Entre les groupements féministes, incel, woke, LGBT, le trait commun c’est l’invention d’un jargon propre à leur cause. Nous sommes au cœur d’une guerre intestine, dans l’un des sillons de la guerre de l’information, au même titre que les fake news à l’ère de la communication. Dans cette société où on prend les mots comme on prenait les armes, on se bat contre un ennemi intime «phallusé». On agite un drapeau pour détourner l’attention de ce qui est vraiment important. On voit à l’œuvre la stratégie du «Diviser pour mieux régner» mais à qui profite le crime? Pour répondre à cette question, il faudrait bien plus que trois volets. Si tout passe par les mots et qu’on en invente des nouveaux, utilisons les mêmes outils, mais faits d’estime, de bienveillance et d’unité. La force de la femme n’est pas son bellicisme, on gagnerait bien plus à régner par la douceur.

Dans le canton de Vaud, sur sept conseillers d’Etat, cinq sont des femmes. Une majorité réitérée aux dernières élections. Ce ne sont pas les hommes qui ont empêché les femmes de devenir maçon, carreleur, storiste, en réalité elles n’ont aucune autre limite que celle qu’elles se fixent. C’est bien plus facile de devenir enseignante, journaliste, et crier «haro sur le baudet», scander dans la rue que le patriarcat nous brime!

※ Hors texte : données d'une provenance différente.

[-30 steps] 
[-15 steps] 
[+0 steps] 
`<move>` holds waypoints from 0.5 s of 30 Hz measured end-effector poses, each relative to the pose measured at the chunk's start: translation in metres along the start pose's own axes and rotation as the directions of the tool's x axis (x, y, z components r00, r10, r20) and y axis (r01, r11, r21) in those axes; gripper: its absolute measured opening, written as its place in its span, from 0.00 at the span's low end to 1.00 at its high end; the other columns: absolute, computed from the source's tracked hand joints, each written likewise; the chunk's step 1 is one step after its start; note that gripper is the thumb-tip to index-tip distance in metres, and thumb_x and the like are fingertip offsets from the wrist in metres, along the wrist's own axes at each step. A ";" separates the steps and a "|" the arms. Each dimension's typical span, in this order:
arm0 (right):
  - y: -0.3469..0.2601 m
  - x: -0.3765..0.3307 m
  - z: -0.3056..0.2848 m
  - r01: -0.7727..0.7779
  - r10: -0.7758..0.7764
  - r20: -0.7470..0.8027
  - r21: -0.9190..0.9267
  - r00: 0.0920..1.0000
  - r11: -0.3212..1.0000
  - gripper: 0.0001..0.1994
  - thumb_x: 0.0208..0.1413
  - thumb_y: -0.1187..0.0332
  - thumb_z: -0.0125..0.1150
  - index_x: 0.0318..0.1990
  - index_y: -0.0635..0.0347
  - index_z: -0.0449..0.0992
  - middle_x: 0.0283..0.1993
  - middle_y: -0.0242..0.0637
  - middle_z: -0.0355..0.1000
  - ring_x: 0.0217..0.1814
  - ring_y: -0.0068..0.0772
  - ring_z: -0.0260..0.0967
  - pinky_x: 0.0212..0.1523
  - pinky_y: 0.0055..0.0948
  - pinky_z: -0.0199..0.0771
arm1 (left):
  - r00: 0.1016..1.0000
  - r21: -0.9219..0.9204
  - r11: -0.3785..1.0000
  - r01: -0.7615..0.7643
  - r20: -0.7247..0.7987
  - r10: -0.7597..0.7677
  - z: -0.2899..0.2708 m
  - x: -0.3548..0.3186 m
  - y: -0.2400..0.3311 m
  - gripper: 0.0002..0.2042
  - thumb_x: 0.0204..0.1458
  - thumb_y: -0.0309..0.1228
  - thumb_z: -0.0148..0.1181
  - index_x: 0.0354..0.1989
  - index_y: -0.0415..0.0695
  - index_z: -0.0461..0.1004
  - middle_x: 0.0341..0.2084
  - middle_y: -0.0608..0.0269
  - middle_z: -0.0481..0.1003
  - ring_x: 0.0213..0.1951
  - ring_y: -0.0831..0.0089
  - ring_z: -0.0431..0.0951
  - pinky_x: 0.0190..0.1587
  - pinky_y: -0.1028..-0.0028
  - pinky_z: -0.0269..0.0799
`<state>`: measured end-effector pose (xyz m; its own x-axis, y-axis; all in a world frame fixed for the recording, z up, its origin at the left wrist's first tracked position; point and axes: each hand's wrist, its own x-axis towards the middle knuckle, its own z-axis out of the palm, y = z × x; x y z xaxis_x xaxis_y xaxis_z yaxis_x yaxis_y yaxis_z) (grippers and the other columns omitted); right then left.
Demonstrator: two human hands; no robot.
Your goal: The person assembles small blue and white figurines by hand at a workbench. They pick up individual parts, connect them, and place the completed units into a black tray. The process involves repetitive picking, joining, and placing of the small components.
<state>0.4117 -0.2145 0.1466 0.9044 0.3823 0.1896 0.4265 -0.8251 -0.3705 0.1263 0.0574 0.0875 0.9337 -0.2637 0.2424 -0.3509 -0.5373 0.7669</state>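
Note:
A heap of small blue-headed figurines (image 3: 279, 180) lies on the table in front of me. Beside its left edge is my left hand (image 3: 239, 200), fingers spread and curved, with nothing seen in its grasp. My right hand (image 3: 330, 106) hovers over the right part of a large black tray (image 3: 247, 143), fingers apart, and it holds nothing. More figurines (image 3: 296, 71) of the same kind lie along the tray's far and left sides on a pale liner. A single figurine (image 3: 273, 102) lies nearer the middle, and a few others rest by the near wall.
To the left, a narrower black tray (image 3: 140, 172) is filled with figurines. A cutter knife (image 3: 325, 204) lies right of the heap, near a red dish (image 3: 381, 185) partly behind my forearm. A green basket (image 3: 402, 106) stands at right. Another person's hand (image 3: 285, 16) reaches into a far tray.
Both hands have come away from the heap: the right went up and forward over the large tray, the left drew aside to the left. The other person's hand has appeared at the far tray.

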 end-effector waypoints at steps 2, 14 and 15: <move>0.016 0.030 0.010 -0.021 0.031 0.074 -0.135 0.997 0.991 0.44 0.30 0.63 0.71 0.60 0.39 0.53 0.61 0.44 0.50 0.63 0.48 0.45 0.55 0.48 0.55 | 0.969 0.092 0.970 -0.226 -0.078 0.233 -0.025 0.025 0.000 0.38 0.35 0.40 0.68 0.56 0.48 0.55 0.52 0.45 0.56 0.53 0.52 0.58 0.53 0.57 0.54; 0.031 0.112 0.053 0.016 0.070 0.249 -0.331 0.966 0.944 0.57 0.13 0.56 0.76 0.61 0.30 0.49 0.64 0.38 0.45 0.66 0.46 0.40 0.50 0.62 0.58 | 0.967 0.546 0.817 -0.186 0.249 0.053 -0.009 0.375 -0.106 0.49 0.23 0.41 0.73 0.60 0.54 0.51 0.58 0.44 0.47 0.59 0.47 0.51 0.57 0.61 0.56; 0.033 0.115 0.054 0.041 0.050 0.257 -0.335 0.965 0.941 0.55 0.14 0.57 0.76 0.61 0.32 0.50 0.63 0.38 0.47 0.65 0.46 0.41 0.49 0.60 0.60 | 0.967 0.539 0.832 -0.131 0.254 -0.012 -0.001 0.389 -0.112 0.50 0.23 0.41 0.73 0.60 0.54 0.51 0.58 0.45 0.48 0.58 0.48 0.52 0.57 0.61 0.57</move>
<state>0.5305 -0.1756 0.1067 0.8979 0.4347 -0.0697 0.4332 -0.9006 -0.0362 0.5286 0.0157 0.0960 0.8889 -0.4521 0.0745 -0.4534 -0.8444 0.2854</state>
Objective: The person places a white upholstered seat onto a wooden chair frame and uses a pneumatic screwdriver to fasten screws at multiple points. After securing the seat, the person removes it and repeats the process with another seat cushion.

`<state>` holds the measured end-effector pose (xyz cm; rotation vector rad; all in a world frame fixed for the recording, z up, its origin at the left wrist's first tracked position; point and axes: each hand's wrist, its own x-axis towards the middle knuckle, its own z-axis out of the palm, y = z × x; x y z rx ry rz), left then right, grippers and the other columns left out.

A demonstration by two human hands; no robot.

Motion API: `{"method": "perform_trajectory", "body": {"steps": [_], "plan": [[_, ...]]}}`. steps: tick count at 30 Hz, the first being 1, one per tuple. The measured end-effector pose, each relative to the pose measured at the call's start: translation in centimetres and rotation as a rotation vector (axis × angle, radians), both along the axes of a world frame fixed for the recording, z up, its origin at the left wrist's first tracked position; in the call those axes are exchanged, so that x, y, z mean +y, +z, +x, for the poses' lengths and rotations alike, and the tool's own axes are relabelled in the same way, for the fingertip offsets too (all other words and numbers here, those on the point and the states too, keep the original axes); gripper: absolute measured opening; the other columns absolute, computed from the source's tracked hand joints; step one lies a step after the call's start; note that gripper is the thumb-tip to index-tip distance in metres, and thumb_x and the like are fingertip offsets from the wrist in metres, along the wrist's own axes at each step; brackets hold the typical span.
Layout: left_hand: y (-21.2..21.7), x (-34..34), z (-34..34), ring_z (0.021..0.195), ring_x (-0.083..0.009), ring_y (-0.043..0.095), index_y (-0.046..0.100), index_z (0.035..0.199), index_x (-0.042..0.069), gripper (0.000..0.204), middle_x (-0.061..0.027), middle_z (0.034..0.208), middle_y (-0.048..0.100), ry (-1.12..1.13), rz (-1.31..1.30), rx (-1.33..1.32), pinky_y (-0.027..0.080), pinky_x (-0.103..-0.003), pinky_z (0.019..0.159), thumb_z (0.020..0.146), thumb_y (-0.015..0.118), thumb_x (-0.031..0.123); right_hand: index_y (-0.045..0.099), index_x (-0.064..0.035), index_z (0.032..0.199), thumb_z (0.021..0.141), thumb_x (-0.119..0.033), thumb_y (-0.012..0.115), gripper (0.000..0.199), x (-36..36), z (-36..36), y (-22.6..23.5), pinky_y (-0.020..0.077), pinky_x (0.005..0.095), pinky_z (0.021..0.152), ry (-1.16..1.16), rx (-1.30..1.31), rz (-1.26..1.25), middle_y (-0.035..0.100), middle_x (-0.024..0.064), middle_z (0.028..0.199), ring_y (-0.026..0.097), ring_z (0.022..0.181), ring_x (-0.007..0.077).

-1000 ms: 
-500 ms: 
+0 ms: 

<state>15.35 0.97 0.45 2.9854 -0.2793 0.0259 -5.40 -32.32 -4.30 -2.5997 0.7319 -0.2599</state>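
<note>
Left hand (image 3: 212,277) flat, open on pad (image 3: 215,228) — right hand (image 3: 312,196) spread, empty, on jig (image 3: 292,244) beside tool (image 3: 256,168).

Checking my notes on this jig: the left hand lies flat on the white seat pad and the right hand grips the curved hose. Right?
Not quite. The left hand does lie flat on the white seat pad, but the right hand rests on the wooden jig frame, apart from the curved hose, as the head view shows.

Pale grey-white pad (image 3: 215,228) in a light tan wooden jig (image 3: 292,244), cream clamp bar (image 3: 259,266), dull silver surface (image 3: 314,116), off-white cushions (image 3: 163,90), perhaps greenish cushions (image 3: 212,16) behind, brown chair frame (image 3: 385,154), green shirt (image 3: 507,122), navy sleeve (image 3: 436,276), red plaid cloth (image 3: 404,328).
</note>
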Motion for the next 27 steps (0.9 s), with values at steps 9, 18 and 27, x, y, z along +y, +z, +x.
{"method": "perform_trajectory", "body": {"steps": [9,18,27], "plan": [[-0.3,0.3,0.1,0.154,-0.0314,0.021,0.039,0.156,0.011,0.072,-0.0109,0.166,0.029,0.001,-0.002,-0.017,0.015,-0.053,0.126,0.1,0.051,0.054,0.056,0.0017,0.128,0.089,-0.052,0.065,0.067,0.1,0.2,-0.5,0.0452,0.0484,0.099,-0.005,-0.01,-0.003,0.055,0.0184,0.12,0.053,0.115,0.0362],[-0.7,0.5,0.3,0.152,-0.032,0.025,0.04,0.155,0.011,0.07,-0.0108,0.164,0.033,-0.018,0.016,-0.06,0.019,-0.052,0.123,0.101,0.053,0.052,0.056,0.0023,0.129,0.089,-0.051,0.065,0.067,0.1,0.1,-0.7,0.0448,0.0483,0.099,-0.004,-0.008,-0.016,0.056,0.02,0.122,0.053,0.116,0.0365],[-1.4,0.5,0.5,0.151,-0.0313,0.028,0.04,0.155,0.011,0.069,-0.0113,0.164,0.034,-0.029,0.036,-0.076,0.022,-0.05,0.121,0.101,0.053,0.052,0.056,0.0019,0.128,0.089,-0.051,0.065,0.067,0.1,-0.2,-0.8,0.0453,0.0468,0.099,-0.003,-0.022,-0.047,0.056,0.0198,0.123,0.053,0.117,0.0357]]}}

Si aujourd’hui, je ne suis pas PDG d’une grande entreprise, c’est soit parce que jusqu’ici je ne l’ai pas voulu, soit à cause de croyances limitantes. Cessons de rendre la société responsable de nos échecs.

Il est utopique de penser qu’on peut dominer une majorité par une coalition de minorités qui ne défendent pas les mêmes intérêts. D’ailleurs les femmes ne sont pas une minorité, elles représentent la moitié de la société. A elles, à nous, d’occuper dignement cette place, sans céder à l’obsession victimaire ou à la haine. 

Finalement la femme est un macho comme les autres, et il faut commencer par se mettre au clair avec soi-même avant de prétendre changer le monde.